As mentioned Friday, we resolved a technical condition on the charts (a ‘triangle’), by breach of the narrowing range (see chart here) to the downside. I was surprised by the general level of apathy to this development but perhaps it is because Friday’s it seems like half of Wall Street takes an early weekend. True to form, we are waking up this morning to anti apathy as futures are screaming downward. The S&P 500 is currently in the mid 1190s, which will be the lowest level since the early October breakout.
The 50 day (simple) moving average down at 1206 was the last real support so tactical traders once again need to be pulling in their horns and go to a conservative stance, until the charts speak otherwise. We are back to ‘broken’ on most of the major indexes, even though we can now expect furious oversold, dead cat bounces to arrive sooner or later.

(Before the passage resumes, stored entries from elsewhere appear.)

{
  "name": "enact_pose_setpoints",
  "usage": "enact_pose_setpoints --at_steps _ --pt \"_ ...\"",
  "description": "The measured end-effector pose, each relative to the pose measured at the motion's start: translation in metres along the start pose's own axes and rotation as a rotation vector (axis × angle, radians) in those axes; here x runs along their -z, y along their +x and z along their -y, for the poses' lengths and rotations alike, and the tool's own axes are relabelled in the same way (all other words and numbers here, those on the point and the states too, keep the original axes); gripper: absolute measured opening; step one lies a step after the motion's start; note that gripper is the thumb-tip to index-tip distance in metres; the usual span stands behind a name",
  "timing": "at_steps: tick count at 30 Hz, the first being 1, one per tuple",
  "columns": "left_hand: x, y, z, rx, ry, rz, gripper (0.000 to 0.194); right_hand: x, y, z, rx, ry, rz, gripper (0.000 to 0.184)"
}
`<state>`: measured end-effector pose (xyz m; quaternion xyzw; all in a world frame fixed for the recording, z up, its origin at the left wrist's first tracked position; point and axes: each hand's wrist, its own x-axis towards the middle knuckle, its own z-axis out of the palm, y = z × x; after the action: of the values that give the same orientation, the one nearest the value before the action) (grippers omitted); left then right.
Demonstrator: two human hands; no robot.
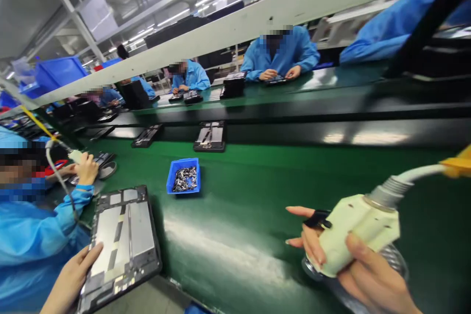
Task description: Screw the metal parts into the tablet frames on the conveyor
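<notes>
Left hand [75, 272]: grasps open device [143, 235] by one side, tilted at the bench's near edge; thumb on top.
Device build: flat black frame, silver-grey panels, dark strips.
Right hand [377, 272]: wrapped round pale-green tool [353, 230], boxy, with ribbed collar and cable [423, 172].
Green bench [243, 196]: glossy; blue tray [199, 176] of small metallic bits beyond and between the hands.
Around: co-worker [33, 255] in blue, close by the device.
Obscured: left fingers under device; shiny ridged object [399, 257] behind right hand, unidentifiable.
</notes>
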<state>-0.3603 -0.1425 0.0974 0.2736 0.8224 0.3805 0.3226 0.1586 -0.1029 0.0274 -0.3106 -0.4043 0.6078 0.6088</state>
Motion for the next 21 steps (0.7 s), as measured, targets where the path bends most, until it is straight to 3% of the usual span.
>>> enact_pose_setpoints --at_steps 3,5,7,9,12,15,18,21 --pt "-0.014 -0.017 -0.026 -0.123 -0.049 0.003 0.046 0.004 0.001 0.019 0.115 0.0 -0.082 0.06" --pt "-0.042 -0.023 -0.045 -0.187 -0.064 0.074 0.049 0.004 0.002 0.034 0.172 -0.003 -0.141 0.065" --pt "-0.088 -0.027 -0.064 -0.196 -0.042 0.201 0.058 0.006 0.005 0.046 0.23 -0.019 -0.191 0.07" --pt "-0.146 -0.036 -0.075 -0.181 -0.004 0.381 0.074 0.012 0.01 0.051 0.324 -0.084 -0.248 0.071" --pt "-0.233 -0.058 -0.074 -0.234 -0.012 0.653 0.09 0.024 0.017 0.049 0.463 -0.176 -0.374 0.069" --pt "-0.291 -0.076 -0.065 -0.307 0.0 0.862 0.097 0.032 0.02 0.042 0.512 -0.203 -0.508 0.071" --pt "-0.311 -0.078 -0.066 -0.37 0.213 0.98 0.113 0.036 0.022 0.034 0.503 -0.189 -0.546 0.068" --pt "-0.301 -0.057 -0.082 -0.445 0.6 0.998 0.128 0.041 0.022 0.029 0.48 -0.201 -0.549 0.065"
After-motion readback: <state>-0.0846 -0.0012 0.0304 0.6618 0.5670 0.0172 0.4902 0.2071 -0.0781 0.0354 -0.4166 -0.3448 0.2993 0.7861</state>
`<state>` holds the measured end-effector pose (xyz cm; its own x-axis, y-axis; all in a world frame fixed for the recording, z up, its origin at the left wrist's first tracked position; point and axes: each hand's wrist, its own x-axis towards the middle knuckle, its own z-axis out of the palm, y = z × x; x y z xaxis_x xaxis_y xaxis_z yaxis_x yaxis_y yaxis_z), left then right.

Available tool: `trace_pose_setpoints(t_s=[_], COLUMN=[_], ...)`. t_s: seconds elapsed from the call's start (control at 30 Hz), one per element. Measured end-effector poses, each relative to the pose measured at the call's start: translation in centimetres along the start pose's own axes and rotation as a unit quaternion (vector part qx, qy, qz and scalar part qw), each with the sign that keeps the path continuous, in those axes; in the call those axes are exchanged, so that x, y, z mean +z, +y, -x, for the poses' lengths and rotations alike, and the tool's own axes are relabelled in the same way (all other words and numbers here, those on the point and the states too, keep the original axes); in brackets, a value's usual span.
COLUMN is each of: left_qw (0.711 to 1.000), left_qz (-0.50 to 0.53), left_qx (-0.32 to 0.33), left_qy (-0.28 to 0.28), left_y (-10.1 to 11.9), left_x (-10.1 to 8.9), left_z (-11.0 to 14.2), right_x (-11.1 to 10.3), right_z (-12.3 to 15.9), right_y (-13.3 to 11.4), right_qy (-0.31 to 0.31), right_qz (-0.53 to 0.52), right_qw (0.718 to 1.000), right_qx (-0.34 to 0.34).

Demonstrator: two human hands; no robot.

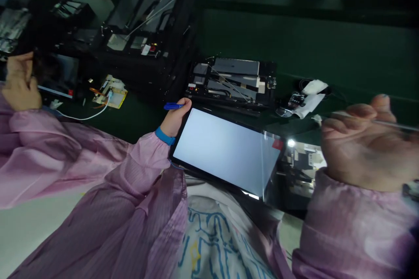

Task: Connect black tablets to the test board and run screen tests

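My left hand, with a blue wrist strap, grips the upper left corner of a tablet. The tablet's blank screen glows white, and it rests tilted over my lap. A blue pen-like tool lies against this hand's fingers. A clear film stands partly lifted off the tablet's right end, with a red tab at its top. My right hand hovers blurred to the right of the tablet. Its fingers are curled round a thin pale rod-like tool.
An opened device with exposed parts lies on the dark green bench behind the tablet. Black trays of parts stand at the back left. White wipes and small parts lie right of the opened device. Another person's hand in a pink sleeve is at far left.
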<state>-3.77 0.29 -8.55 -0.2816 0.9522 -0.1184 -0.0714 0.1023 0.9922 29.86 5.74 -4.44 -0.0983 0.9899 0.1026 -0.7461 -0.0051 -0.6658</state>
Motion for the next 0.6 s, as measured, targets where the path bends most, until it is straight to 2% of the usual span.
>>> trace_pose_setpoints(t_s=[0.1,0.2,0.3,0.4,0.43,0.5,0.6], left_qw=[1.0,0.999,0.998,0.997,0.997,0.997,0.996], left_qz=[-0.003,0.024,0.048,0.062,0.065,0.07,0.077], left_qx=[0.003,-0.01,-0.018,-0.015,-0.014,-0.012,-0.019], left_qy=[-0.005,-0.025,-0.04,-0.042,-0.041,-0.037,-0.045], left_y=[0.2,0.6,0.8,0.7,0.6,0.3,-0.2], left_x=[0.1,0.2,0.3,0.3,0.3,0.2,0.0], left_z=[0.1,0.3,0.5,0.5,0.5,0.4,0.2], right_x=[1.0,1.7,2.3,3.5,4.1,5.4,7.4], right_z=[0.6,1.1,2.0,3.8,4.5,6.1,7.9], right_y=[0.5,1.2,2.2,3.9,4.5,5.8,7.7], right_qy=[0.074,0.079,0.041,-0.06,-0.106,-0.178,-0.212], right_qz=[0.031,0.105,0.173,0.239,0.275,0.377,0.56], right_qw=[0.995,0.991,0.984,0.969,0.956,0.909,0.793], right_qx=[0.057,0.03,0.018,0.017,0.013,-0.022,-0.113])
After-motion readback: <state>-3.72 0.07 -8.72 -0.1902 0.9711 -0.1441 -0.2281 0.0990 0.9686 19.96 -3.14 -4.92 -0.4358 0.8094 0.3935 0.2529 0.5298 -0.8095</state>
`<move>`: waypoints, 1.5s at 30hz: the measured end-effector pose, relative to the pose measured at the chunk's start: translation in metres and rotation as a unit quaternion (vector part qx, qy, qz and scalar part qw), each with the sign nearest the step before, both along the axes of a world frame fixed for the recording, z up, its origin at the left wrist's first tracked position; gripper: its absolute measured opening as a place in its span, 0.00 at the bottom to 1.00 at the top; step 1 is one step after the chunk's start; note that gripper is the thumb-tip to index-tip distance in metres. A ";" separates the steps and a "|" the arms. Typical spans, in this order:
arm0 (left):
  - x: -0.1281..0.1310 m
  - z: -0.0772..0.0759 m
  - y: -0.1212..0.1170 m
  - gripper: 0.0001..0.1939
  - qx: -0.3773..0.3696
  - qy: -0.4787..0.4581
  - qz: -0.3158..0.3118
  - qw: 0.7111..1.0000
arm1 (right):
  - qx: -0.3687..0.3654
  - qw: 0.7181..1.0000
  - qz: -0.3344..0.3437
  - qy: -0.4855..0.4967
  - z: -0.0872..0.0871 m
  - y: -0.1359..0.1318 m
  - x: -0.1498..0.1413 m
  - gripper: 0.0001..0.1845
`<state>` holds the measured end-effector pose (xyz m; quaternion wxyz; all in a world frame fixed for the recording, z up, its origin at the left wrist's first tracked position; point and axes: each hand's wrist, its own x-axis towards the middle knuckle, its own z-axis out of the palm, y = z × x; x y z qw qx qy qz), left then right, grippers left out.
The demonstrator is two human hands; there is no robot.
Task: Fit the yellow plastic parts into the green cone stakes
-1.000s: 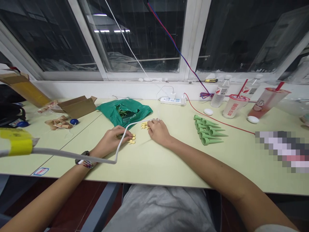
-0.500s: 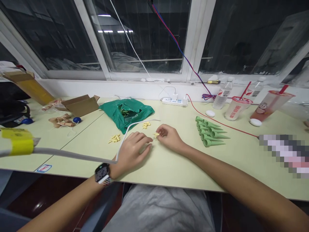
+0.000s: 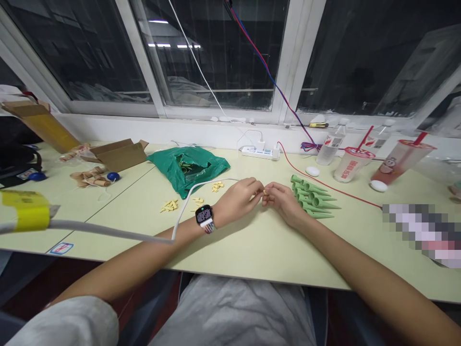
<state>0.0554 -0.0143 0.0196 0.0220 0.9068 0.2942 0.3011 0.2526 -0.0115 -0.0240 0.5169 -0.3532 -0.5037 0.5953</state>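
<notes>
Pinched between left hand [image 3: 245, 198] and right hand [image 3: 283, 202]; small yellow piece [image 3: 264, 192].

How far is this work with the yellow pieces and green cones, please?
Green cones already look grouped on the table. The right hand seems to pinch a small yellow piece, the left hand beside it. Probably left: loose yellow pieces in three groups.
</notes>
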 end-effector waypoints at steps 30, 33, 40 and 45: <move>-0.019 -0.009 0.002 0.17 -0.162 -0.068 -0.037 0.984 | 0.148 0.969 -0.081 -0.182 -0.004 -0.015 -0.042 0.29; -0.015 -0.013 0.002 0.21 -0.266 -0.138 -0.044 0.953 | 0.186 0.957 -0.099 -0.200 -0.003 -0.019 -0.043 0.29; -0.002 -0.016 0.000 0.20 -0.437 -0.262 -0.026 0.860 | 0.218 0.951 -0.113 -0.187 -0.003 -0.022 -0.044 0.29; 0.002 -0.013 -0.003 0.15 -0.471 -0.293 -0.010 0.832 | 0.200 0.955 -0.124 -0.182 -0.007 -0.019 -0.045 0.30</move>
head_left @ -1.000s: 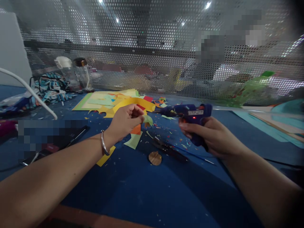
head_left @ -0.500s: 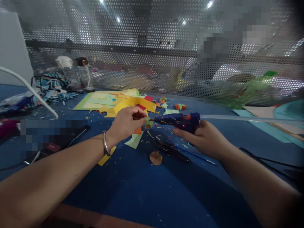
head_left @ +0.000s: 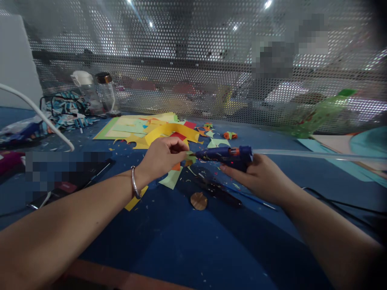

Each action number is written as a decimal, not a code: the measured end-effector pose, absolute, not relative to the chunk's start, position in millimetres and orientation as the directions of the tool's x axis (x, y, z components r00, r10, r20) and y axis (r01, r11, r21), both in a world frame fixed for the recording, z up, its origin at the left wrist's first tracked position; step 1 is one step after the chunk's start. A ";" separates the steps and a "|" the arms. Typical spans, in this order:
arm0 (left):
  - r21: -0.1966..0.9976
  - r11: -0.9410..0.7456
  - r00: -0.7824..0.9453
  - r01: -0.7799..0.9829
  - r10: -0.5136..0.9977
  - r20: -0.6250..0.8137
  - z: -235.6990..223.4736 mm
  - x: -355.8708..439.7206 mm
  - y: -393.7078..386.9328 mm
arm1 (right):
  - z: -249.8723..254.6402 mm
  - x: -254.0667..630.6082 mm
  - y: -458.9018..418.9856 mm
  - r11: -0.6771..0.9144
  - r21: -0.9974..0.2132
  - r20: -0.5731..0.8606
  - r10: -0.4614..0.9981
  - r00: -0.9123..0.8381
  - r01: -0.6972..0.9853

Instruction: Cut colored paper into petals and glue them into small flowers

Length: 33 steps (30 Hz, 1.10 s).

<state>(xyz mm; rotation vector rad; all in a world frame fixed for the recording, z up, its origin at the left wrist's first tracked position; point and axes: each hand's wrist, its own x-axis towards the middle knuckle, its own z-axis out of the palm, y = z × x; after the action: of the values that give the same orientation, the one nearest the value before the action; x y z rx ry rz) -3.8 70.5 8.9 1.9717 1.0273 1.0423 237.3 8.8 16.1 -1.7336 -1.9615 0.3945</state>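
Blue table (head_left: 169,237) bears colored papers (head_left: 130,128), a brown disc (head_left: 198,201).

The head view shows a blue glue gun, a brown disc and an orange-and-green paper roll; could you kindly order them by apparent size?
1. Blue glue gun, clearly largest, though the right hand covers part.
2. Brown disc.
3. Orange-and-green paper roll.

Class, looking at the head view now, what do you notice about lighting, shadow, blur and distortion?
Head view: small lights glare through the perforated screen; a broad shadow slants over the blue table; the scene behind the screen is indistinct; forearms look stretched toward the lower corners; blocky pixels mask patches at left and upper right.
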 end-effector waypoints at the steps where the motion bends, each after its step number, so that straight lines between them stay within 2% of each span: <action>1: 0.822 -0.463 0.368 0.331 0.866 0.339 8.6 -3.9 70.6 | 16.3 237.1 8.5 0.161 -0.520 0.175 0.981 -0.081 0.839; 7: 0.821 -0.466 0.380 0.330 0.862 0.336 5.9 -4.7 71.9 | 15.1 236.6 9.0 0.200 -0.551 0.181 0.976 -0.118 0.810; 13: 0.829 -0.446 0.382 0.338 0.870 0.312 5.3 -4.6 72.6 | 14.6 237.3 9.9 0.246 -0.485 0.225 0.962 -0.153 0.839; 33: 0.820 -0.443 0.376 0.363 0.875 0.306 6.3 -4.4 71.2 | 16.4 238.5 9.2 0.257 -0.485 0.226 0.960 -0.165 0.836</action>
<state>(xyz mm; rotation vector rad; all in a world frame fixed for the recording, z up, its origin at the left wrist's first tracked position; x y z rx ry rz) -4.4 71.2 6.3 1.9795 1.0633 0.9959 238.5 9.2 16.4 -1.6249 -2.0513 0.3402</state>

Europe has been Europe – Spanish yields have crossed over 6.50% and inch towards the 7% that cause general consternation. It seems the ECB generally comes into the market and buys just enough to keep yields for Italy and Spain in current range, and then steps back. There was a report late last week that the ECB is limiting itself to 20B euros ($27B USD) a week… which still adds up significantly ($1.4T if that was maximized).
Back in the U.S. the ‘Super Committee’ is showing once again that the only thing working in D.C. is the ability of Congress to inflate their portfolios with insider trading tips. In the big scheme of things $1.2T over a DECADE is a drop in the bucket ($120B a year) relative to a $14T economy and $3T+ of spending a year. But with one side unwilling to budge on taxes on the other unwilling to budge on entitlements even with the accounting games (i.e. using new baselines, changing the way inflation is adjusted) these fools don’t seem to be able to accomplish the bare minimum.